Required work:
Your output should be the lines of the data that follow, reproduced exactly from the first through the line bearing "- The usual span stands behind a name".

Material provided:

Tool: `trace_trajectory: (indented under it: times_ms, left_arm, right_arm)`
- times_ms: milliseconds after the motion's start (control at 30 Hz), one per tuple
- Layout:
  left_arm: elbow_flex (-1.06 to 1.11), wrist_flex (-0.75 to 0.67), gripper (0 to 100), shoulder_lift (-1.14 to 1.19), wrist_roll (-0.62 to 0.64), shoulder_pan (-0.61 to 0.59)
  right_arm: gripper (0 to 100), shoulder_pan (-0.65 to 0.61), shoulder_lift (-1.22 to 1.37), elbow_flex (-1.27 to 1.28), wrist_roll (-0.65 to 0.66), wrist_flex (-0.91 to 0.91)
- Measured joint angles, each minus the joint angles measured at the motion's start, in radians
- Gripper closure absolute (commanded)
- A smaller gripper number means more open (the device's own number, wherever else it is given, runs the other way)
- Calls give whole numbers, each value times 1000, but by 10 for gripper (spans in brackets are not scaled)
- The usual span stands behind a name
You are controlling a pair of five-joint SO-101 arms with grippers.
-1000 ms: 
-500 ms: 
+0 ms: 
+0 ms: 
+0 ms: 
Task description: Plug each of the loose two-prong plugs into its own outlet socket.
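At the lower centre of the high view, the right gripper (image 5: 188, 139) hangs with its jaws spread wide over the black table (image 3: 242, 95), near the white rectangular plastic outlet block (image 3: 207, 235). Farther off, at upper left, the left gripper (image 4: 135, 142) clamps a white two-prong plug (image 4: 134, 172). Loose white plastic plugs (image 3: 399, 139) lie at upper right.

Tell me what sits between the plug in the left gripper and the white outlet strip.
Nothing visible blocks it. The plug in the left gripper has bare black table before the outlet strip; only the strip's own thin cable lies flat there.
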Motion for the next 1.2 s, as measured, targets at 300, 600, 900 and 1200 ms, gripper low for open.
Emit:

Problem solution:
Tool: `trace_trajectory: (indented under it: times_ms, left_arm, right_arm)`
- times_ms: milliseconds after the motion's start (control at 30 Hz), one per tuple
- Layout:
  left_arm: elbow_flex (-1.06 to 1.11), wrist_flex (-0.75 to 0.67), gripper (0 to 100), shoulder_lift (-1.14 to 1.19), wrist_roll (-0.62 to 0.64), shoulder_pan (-0.61 to 0.59)
  right_arm: gripper (0 to 100), shoulder_pan (-0.65 to 0.61), shoulder_lift (-1.22 to 1.37), elbow_flex (-1.27 to 1.28), wrist_roll (-0.65 to 0.66), wrist_flex (-0.91 to 0.91)
- Measured joint angles, each minus the joint angles measured at the motion's start, in radians
- Gripper closure absolute (commanded)
- A smaller gripper number means more open (the device's own number, wherever else it is given, runs the other way)
- Calls give whole numbers, each value times 1000, but by 10 for gripper (spans in brackets are not scaled)
- The usual span stands behind a name

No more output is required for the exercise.